In the month before opening, Carter committed to a marathon of painting that produced 36 canvases to complement 24 stone pieces. They were simple but exhibited the angularity, vibrancy and clean, hard lines that would come to define his work. Within a week, almost everything was sold.

“It was that moment that told me, a) I’d found something, and b) if I work hard I can be successful.”

Carter has maintained that drive and determination. He spends about 10 hours a day producing new work, partly just to meet demand of a thriving business that causes him to joke about being an “artrepreneur.” But those 10 hours daily are also about his desire to continue to improve. He references author Malcolm Gladwell’s suggestion that time – a lot of it – is essential to mastery.

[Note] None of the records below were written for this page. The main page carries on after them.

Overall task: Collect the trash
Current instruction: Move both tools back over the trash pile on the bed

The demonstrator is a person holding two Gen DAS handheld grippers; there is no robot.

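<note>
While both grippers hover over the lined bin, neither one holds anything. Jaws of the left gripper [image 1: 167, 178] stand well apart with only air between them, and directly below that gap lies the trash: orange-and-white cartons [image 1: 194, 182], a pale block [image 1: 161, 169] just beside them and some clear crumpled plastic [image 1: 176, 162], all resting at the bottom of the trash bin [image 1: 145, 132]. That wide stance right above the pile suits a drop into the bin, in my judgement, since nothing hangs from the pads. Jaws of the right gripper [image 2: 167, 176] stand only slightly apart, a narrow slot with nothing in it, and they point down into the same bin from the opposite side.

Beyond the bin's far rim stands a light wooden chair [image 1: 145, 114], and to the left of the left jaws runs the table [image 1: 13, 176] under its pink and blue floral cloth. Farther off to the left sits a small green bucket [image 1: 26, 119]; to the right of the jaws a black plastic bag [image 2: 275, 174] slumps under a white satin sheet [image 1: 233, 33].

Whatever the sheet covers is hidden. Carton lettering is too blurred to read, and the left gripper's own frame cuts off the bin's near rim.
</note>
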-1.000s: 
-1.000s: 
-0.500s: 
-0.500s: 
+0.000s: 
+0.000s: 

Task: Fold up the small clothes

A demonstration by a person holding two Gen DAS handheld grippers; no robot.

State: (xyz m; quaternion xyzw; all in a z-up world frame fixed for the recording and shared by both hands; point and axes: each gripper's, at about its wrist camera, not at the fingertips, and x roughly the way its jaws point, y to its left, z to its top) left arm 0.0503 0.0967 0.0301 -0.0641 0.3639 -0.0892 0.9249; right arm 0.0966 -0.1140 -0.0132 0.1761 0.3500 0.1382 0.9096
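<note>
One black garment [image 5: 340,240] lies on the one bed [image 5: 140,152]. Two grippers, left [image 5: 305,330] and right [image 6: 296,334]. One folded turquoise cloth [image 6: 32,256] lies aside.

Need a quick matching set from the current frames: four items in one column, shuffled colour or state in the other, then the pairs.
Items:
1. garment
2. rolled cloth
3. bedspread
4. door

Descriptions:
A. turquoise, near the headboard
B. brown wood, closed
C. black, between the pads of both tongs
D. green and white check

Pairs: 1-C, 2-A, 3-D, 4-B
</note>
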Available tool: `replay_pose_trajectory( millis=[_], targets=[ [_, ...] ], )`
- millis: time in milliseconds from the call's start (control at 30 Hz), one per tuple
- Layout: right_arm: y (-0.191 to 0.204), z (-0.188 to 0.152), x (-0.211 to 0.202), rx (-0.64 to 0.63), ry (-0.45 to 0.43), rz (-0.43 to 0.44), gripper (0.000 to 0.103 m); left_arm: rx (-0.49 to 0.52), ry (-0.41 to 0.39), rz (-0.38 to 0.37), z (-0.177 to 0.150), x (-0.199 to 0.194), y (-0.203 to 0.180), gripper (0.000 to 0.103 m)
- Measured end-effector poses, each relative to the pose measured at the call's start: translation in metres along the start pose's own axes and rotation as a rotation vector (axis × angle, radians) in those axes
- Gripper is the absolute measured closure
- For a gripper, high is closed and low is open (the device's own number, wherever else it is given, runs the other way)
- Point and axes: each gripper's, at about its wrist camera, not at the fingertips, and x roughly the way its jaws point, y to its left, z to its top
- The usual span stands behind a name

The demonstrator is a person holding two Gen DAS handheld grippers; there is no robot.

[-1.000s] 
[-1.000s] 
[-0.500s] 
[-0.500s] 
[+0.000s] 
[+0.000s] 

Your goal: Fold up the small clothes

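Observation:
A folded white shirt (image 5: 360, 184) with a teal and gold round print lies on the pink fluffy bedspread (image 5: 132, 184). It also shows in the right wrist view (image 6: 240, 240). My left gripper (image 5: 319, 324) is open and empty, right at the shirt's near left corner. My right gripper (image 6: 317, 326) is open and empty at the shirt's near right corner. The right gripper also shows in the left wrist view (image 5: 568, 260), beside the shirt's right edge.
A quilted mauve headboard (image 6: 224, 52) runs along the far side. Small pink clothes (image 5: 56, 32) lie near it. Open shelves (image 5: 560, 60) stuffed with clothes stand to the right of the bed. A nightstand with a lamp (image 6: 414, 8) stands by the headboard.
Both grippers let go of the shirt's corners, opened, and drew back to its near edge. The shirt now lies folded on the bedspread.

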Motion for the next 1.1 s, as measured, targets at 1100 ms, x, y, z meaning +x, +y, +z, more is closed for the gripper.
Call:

“I want to do my 10,000 hours of being a visual artist,” says Carter.

A job well done

Along the way, Carter also wants to evoke happiness, whatever form that might take.

Maybe it’s a smile while driving past a painting of a somewhat smirking gopher Carter installed along Edmonton’s south LRT tracks. Or it’s a recent series of floor-to-ceiling panels in the emergency department at the Canmore General Hospital.

“If I can take that [patient] out of that moment for a second … then I’ve done my job,” says Carter.

He feels similarly about giving back – that it’s part of doing his job well. Each month, requests arrive for donations, and Carter and Ryan oblige most of them (such as those panels for the hospital).

In recent years, Carter has donated designs for Orange Shirt Day T-shirts for Spirit North, an organization that connects Indigenous youth to sport, play and the outdoors.

“Jason has been a great supporter of Spirit North and our efforts to support Indigenous youth,” says the group’s director of communications, Meredith Bratland. “[He] demonstrates community leadership characteristics that we think are shown, rather than told.”

Whether it’s for a T-Shirt commemorating an important event or for someone seeking to brighten a wall of their own home, Carter wants his stories, whatever form they take, to bring joy, even comfort. And he wants that to carry on well beyond the thousands of hours to come of putting knife to soapstone and brush to canvas in that gallery in Canmore.

“I try to create something that people want to have around them, that they feel good about, that changes their state of mind positively,” says Carter. “What I hope for the work is that it continues to do that long after I’m gone, and that people continue to enjoy its simplicity, whimsy, colour and optimism.”